Bereits im vergangenen Herbst arbeitete fast die gesamte ökonomische Intelligenz des Landes im geheimen an einem umfassenden Reformprogramm. Avramović leitete lediglich den Arbeitskreis Währungsreform. Inzwischen ist seine Autorität jedoch so gestiegen, daß er die Entwürfe der anderen Arbeitsgruppen, so sie ihm nicht paßten, einfach vom Tisch fegte. Das bisherige Privatisierungsprogramm zum Beispiel ist nur noch Makulatur: Auf dem serbischen Weg der Transformation werden nach Avramović alle Eigentumsformen zu ungehinderter Konkurrenz zugelassen. Die Gunst von Präsident Milošević und der Bonus der letzten Hoffnung Serbiens machen den Mann fast allmächtig.
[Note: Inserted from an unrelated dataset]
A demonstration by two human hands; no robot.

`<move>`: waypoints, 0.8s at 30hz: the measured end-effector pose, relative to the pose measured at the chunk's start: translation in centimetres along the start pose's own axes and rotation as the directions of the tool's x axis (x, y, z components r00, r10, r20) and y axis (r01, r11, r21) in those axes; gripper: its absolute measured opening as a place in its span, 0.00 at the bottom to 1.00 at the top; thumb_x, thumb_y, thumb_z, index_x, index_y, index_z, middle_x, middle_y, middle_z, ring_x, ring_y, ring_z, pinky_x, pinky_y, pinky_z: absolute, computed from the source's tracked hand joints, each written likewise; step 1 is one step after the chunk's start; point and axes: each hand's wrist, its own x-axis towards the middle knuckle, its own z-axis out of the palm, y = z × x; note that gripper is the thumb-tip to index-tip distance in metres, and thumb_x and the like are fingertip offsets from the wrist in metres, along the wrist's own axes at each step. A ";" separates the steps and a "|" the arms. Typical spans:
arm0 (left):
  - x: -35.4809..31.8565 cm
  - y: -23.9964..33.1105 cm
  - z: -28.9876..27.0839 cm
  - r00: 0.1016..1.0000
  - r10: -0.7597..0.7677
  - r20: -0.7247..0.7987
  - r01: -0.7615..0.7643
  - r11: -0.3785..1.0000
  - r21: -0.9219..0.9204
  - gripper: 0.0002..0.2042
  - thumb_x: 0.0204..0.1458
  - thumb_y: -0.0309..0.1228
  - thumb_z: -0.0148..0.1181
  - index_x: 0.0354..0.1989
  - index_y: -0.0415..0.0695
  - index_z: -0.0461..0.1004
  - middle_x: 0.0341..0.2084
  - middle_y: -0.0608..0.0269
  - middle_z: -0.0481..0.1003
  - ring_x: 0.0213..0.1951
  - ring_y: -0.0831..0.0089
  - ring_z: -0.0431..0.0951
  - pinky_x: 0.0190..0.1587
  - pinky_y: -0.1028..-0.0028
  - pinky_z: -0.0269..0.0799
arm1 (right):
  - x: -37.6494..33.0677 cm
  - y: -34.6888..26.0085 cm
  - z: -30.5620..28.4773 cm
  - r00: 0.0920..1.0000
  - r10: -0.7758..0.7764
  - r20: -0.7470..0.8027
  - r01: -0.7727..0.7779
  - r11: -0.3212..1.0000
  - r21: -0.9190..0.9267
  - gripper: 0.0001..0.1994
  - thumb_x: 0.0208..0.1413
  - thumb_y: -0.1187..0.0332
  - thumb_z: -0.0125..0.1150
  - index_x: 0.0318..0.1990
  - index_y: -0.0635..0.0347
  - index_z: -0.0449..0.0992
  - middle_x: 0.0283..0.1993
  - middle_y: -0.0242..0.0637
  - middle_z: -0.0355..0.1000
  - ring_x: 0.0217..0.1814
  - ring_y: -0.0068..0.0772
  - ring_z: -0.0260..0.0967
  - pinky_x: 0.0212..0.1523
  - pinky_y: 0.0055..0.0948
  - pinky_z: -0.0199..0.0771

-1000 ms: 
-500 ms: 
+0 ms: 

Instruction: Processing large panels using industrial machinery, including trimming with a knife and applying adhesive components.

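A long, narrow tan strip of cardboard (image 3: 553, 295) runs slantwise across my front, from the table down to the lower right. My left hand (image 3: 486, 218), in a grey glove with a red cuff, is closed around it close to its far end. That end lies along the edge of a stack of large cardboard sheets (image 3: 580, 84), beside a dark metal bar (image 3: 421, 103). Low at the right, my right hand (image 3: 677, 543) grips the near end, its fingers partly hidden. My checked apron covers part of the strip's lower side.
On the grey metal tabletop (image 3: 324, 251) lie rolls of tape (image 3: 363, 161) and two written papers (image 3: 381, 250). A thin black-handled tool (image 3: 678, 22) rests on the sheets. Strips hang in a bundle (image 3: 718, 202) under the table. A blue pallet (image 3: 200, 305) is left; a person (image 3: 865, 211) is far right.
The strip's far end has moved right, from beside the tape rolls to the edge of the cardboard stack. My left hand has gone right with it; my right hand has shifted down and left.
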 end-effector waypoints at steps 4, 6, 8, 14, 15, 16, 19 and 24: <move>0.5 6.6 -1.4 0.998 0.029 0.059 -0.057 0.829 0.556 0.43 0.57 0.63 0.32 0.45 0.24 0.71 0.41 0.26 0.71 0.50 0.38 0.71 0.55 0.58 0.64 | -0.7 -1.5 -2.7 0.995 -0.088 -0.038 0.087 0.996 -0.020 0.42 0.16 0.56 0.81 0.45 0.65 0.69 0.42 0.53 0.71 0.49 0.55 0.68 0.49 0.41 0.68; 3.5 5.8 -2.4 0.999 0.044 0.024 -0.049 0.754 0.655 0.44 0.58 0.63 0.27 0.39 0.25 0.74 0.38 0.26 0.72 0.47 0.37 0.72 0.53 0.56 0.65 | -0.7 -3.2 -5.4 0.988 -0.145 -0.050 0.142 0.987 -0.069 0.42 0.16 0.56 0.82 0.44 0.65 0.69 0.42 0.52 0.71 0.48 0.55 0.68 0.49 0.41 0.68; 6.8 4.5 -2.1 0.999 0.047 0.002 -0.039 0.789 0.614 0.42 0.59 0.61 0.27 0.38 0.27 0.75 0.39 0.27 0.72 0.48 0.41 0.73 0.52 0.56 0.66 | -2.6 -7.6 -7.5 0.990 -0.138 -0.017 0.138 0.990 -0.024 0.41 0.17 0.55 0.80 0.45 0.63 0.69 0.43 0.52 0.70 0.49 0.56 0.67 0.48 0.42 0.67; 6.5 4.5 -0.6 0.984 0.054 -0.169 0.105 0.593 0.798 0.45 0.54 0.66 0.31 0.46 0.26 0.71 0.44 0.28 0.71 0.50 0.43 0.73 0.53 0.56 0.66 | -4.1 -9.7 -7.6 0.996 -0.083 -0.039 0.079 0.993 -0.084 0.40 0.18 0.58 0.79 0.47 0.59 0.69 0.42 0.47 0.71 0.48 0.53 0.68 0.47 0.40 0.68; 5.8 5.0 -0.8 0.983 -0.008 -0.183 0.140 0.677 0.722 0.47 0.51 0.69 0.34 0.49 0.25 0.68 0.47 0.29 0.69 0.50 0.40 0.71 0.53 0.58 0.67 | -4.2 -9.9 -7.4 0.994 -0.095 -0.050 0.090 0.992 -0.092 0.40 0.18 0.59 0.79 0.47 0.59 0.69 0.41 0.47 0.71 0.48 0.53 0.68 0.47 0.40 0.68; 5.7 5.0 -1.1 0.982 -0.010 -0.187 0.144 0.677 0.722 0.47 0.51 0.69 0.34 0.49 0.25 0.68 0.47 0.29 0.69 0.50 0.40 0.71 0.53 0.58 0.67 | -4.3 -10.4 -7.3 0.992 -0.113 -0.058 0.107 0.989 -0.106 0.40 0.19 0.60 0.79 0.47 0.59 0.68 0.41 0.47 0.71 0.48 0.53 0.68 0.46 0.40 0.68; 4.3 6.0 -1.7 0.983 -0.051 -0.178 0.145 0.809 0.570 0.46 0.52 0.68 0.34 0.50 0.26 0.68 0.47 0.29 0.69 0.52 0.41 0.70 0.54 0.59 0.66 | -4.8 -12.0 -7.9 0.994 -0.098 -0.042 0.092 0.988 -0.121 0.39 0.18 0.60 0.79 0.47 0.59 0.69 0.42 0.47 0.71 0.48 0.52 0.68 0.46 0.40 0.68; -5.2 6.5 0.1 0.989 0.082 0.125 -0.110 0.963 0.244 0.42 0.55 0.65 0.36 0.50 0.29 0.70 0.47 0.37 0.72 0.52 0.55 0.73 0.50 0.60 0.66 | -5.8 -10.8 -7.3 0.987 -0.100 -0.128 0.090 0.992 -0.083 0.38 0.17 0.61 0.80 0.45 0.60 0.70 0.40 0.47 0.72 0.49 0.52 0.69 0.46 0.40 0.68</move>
Seit dem Tag X, dem 24. Januar, gilt in Jugoslawien der „Super-Dinar“; er ist zum Kurs von eins zu eins an die D-Mark gebunden, als Deckung sind ausschließlich die Devisenreserven, der Goldschatz und die Warenlager zugelassen. Bis zum 24. Juli ist Avramović, der inzwischen den Posten eines Gouverneurs der Nationalbank bekleidet, noch bereit, das Defizit im Republik- und Bundesetat mit frischgedruckten Scheinen zu decken. Danach muß die Regierung sich ihr Geld von den Bürgern holen: mit Anleihen auf dem Kapitalmarkt. Noch vor wenigen Monaten hätten die Serben ihrem Gouverneur nicht einmal einen Gebrauchtwagen abgekauft. Avramović dagegen könnte sogar Wertpapiere loswerden. Das Vertrauen in den Dinar und seinen Staat ist schon so groß, daß die Devisen, die noch immer unvermindert von außen ins Land strömen, samt und sonders in die Landeswährung getauscht werden. Im ersten Vierteljahr nach dem Tag X stiegen die Devisenreserven des Staates um 300 Millionen Mark auf das Doppelte.